Here’s what needs to be done:
RCM Liability (Self-Invoice): Since the supplier is unregistered, the Haryana office will have to issue a self-invoice under RCM. The GST will be paid by the Haryana office as if it were the recipient of the services.
This invoice is issued by the Haryana office (as the recipient), reflecting the rental payment and the corresponding GST under RCM.
GST Payment & ITC: The Haryana office, upon paying the GST under RCM, can claim the Input Tax Credit (ITC) of the GST paid, but only if the rental services are used for business purposes.
Transfer of ITC to Karnataka (ISD Process): Since the rental services are common to multiple branches, the Haryana office can distribute the ITC to the Karnataka office (and other branches, if applicable) through the ISD mechanism.
The Haryana office, acting as the ISD (Input Service Distributor), will issue a Tax Invoice for the rental services to the Karnataka office.
The Karnataka office will then claim the ITC from the ISD invoice, and the corresponding credit will be distributed to the respective units/branches.
Scenario 2: Rental Services from a Registered Person in Haryana
If the rental services are provided by a GST-registered person in Haryana, the situation changes in terms of how the invoice is issued.
Tax Invoice from Registered Supplier (Haryana): The registered supplier in Haryana will issue a Tax Invoice for the rental services to the Haryana office (as the recipient).
The Place of Supply (POS) for rental services will be Haryana (because the property is located there). Therefore, the invoice will be issued to the Haryana office.

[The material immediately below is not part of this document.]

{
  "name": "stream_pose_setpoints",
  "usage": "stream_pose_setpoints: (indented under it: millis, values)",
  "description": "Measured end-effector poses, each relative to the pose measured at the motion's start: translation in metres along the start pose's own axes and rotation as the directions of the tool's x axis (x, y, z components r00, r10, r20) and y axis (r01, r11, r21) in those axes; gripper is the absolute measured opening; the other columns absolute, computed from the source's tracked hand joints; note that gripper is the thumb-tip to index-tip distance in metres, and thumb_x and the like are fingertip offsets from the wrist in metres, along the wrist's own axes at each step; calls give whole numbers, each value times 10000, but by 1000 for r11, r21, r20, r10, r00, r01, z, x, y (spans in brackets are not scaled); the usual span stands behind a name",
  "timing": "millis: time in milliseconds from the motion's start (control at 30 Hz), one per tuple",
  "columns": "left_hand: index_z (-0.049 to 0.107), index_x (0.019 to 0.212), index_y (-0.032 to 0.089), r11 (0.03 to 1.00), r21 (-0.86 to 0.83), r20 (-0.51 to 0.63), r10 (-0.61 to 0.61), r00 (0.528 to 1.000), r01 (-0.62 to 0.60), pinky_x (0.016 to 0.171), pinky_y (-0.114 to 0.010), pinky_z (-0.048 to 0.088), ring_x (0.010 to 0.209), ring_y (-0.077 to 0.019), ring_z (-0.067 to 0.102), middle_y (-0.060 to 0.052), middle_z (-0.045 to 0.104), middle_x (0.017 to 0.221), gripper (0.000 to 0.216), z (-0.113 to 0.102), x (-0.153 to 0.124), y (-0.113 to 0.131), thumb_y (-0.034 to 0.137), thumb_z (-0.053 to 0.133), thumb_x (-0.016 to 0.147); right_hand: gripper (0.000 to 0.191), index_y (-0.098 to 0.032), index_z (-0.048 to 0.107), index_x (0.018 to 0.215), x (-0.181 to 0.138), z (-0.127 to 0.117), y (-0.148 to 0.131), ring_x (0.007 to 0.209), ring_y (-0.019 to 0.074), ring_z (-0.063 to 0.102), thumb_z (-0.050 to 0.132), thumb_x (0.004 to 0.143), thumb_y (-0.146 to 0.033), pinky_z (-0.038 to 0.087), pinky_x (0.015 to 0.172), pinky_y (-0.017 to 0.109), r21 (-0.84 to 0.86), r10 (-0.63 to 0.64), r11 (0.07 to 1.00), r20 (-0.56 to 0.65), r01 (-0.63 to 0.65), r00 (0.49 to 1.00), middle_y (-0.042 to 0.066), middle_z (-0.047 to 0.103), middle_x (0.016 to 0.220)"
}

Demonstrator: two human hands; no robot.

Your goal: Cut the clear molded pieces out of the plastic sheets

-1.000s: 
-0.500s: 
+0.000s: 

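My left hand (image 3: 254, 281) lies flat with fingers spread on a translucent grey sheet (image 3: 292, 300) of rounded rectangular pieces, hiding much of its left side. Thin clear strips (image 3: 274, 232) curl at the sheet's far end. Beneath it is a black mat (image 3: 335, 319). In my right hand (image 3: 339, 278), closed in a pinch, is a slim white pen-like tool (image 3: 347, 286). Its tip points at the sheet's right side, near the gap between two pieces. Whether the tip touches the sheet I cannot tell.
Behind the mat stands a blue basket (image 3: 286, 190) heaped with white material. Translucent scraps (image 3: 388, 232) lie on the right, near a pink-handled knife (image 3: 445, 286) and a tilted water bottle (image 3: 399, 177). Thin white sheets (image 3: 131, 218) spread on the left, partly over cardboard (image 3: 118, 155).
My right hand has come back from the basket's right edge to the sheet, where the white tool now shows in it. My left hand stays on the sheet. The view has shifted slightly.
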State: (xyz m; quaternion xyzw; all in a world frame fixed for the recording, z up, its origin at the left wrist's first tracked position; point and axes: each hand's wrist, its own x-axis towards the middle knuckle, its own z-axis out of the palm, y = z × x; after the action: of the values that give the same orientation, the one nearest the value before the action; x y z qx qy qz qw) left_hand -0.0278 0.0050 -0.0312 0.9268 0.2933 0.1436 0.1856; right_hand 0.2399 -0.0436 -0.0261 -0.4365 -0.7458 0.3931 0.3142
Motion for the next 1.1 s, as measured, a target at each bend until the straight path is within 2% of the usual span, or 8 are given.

ITC in Haryana Office: The Haryana office can claim the Input Tax Credit (ITC) for the GST paid on the rental services.
ITC Transfer to Karnataka (via ISD): Since the rental services are common to all branches, the Haryana office can distribute the ITC to the Karnataka office (and other branches) using the ISD mechanism.
The Haryana office (as the ISD) will issue a Tax Invoice to the Karnataka office for the rental services, reflecting the amount of ITC being distributed.
The Karnataka office will claim the ITC from the ISD invoice.
Key Points to Consider:
Self-Invoicing under RCM: When dealing with an unregistered supplier, self-invoicing is a must, and the GST paid under RCM can be distributed through the ISD mechanism.
Place of Supply (POS): The Place of Supply of rental services will be the location of the property (Haryana). This determines where the tax is liable to be paid and who the invoice is issued to.
ITC Distribution through ISD: Both scenarios (whether the supplier is registered or unregistered) allow the Haryana office to distribute the ITC using the ISD mechanism, provided the services are used by multiple branches of the same legal entity.
Your Understanding:
Unregistered Supplier: Correct. If the rental service is from an unregistered person in Haryana, the Haryana office issues a self-invoice under RCM and can claim the ITC. Afterward, they can distribute the ITC to other branches through ISD.
Registered Supplier: Correct again. If the rental service is from a registered supplier, the tax invoice will be issued to the Haryana office, which can claim the ITC and subsequently distribute it to the Karnataka office (and other branches) through ISD.
Conclusion:
Your overall understanding is spot on. Just to summarize:
For unregistered suppliers: The Haryana office issues a self-invoice under RCM, pays GST, and distributes the ITC via ISD.
For registered suppliers: The rental service provider in Haryana issues a Tax Invoice to the Haryana office, which can claim the ITC and then distribute it to other branches via ISD.
This approach ensures that the ITC on common services (like rent) is distributed properly across the organization.